What is utterly laughable is the fact that a purported copyright license like the GPL3 *cannot* effect matters concerning patents. If source code implements a patentable idea then the source code in quenstion cannot be copyrighted:
“In addition to spurring the creation and publication of new _expression_, copyright law contains built-in First Amendment accommodations. See id., at 560. First, it distinguishes between ideas and _expression_ and makes only the latter eligible for copyright protection.
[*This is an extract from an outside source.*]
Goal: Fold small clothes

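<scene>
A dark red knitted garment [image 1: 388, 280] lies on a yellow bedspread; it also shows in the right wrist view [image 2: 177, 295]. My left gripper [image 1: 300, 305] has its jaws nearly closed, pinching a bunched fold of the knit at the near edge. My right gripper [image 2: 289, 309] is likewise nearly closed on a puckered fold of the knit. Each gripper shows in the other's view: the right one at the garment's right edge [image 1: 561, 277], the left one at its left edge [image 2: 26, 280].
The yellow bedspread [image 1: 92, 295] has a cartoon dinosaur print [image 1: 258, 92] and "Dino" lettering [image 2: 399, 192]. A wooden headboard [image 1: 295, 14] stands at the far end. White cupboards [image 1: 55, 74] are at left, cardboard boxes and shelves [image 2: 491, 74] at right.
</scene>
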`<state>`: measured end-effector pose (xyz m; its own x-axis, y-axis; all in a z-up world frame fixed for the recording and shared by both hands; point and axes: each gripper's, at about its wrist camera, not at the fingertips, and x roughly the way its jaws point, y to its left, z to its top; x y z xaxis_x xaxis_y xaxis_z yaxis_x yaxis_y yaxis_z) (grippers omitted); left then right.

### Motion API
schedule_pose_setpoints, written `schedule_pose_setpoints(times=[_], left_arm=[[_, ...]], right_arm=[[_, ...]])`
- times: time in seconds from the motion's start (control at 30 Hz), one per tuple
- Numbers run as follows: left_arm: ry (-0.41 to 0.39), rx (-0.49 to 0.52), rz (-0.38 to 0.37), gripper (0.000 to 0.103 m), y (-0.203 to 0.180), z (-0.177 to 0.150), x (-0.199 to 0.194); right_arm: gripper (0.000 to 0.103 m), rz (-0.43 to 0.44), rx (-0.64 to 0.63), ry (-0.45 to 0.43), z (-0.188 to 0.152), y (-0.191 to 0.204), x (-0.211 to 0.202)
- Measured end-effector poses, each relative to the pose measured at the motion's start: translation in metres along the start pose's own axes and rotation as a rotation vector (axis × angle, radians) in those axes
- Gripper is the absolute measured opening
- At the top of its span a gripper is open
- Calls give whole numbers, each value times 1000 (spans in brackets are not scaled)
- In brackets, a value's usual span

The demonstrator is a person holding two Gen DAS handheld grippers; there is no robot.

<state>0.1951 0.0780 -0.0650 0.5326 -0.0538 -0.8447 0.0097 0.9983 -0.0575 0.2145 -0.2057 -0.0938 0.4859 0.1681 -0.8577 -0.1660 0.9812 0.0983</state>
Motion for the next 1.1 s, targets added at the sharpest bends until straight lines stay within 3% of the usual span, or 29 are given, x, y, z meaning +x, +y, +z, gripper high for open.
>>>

Specifically, 17 U. S. C. §102(b) provides: “In no case does copyright protection for an original work of authorship extend to any idea, procedure, process, system, method of operation, concept, principle, or discovery, regardless of the form in which it is described, explained, illustrated, or embodied in such work.” As we said in Harper & Row, this “idea/_expression_ dichotomy strike[s] a definitional balance between the First Amendment and the Copyright Act by permitting free communication of facts while still protecting an author’s _expression_.” 471 U. S., at 556 (internal quotation marks omitted). DUE TO THIS DISTINCTION, EVERY IDEA, THEORY, AND FACT IN A COPYRIGHTED WORK BECOMES INSTANTLY AVAILABLE FOR PUBLIC EXPLOITATION AT THE MOMENT OF PUBLICATION. See Feist, 499 U. S., at 349–350.
Second, the “fair use” defense allows the public to use NOT ONLY FACTS AND IDEAS contained in a copyrighted work, but also _expression_ itself in certain circumstances. Codified at 17 U. S. C. §107, the defense provides: . . .”, Eldred V. Ashcroft, 537 U.S. 186 (2003).
The GPL3's "patent-busting" abilities are a figment of Moglen's fertile imagination.